▶ _WHAT TO WORK ON_
All of the data needs to be repeated exactly.

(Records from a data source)
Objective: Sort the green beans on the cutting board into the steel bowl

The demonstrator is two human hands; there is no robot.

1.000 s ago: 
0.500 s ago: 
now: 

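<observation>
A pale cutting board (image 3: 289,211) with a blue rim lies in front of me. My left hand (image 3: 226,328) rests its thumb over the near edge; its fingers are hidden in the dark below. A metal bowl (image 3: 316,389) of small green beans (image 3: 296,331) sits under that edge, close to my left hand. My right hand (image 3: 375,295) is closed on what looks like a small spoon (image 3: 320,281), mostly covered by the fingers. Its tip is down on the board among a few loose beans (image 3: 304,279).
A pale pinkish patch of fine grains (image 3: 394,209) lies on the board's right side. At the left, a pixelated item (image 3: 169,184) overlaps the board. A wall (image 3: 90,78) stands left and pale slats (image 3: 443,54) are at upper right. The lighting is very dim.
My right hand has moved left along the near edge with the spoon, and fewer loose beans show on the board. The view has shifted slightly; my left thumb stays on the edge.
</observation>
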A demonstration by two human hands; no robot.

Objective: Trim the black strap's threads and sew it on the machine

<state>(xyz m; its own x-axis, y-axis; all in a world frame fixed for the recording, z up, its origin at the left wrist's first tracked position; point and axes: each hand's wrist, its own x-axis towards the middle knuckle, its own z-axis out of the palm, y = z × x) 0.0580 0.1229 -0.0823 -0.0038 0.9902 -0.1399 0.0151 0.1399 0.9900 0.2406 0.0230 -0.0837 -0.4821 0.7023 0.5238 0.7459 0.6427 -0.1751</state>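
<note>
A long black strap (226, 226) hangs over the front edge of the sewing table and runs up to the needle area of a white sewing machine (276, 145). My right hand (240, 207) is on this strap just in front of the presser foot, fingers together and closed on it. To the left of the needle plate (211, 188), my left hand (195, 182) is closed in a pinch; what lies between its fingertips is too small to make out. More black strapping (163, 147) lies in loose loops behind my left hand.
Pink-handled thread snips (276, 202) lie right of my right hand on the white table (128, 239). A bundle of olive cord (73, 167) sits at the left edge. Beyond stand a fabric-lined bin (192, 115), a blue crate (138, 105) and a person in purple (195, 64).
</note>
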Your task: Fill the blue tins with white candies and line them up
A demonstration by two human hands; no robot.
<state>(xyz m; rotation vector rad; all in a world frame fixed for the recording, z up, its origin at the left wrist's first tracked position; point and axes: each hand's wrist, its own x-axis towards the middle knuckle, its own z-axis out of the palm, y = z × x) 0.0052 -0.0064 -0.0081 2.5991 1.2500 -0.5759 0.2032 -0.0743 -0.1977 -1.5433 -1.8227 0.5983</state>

▶ _EXERCISE OUTPUT_
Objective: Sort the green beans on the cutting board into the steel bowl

The demonstrator is two human hands; there is no robot.

1.000 s ago: 
0.500 s ago: 
now: 

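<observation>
A pale cutting board (image 3: 289,211) with a blue rim lies in front of me. My left hand (image 3: 226,328) rests its thumb over the near edge; its fingers are hidden in the dark below. A metal bowl (image 3: 316,389) of small green beans (image 3: 296,331) sits under that edge, close to my left hand. My right hand (image 3: 375,295) is closed on what looks like a small spoon (image 3: 320,281), mostly covered by the fingers. Its tip is down on the board among a few loose beans (image 3: 304,279).
A pale pinkish patch of fine grains (image 3: 394,209) lies on the board's right side. At the left, a pixelated item (image 3: 169,184) overlaps the board. A wall (image 3: 90,78) stands left and pale slats (image 3: 443,54) are at upper right. The lighting is very dim.
My right hand has moved left along the near edge with the spoon, and fewer loose beans show on the board. The view has shifted slightly; my left thumb stays on the edge.
</observation>
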A demonstration by two human hands; no robot.

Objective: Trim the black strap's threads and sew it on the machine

<state>(xyz m; its own x-axis, y-axis; all in a world frame fixed for the recording, z up, its origin at the left wrist's first tracked position; point and axes: each hand's wrist, its own x-axis towards the middle knuckle, its own z-axis out of the palm, y = z × x) 0.0580 0.1229 -0.0823 -0.0038 0.9902 -0.1399 0.0151 0.1399 0.9900 0.2406 0.0230 -0.0837 -0.4821 0.7023 0.5238 0.7459 0.6427 -0.1751</state>
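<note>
A long black strap (226, 226) hangs over the front edge of the sewing table and runs up to the needle area of a white sewing machine (276, 145). My right hand (240, 207) is on this strap just in front of the presser foot, fingers together and closed on it. To the left of the needle plate (211, 188), my left hand (195, 182) is closed in a pinch; what lies between its fingertips is too small to make out. More black strapping (163, 147) lies in loose loops behind my left hand.
Pink-handled thread snips (276, 202) lie right of my right hand on the white table (128, 239). A bundle of olive cord (73, 167) sits at the left edge. Beyond stand a fabric-lined bin (192, 115), a blue crate (138, 105) and a person in purple (195, 64).
</note>
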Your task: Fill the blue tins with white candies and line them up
A demonstration by two human hands; no robot.
<state>(xyz m; rotation vector rad; all in a world frame fixed for the recording, z up, its origin at the left wrist's first tracked position; point and axes: each hand's wrist, its own x-axis towards the middle knuckle, its own z-axis out of the palm, y = z × x) 0.0052 -0.0064 -0.0081 2.5991 1.2500 -0.5759 0.2032 -0.0743 -0.1977 -1.5433 -1.8227 0.5983</state>

Nothing further remains in this exercise.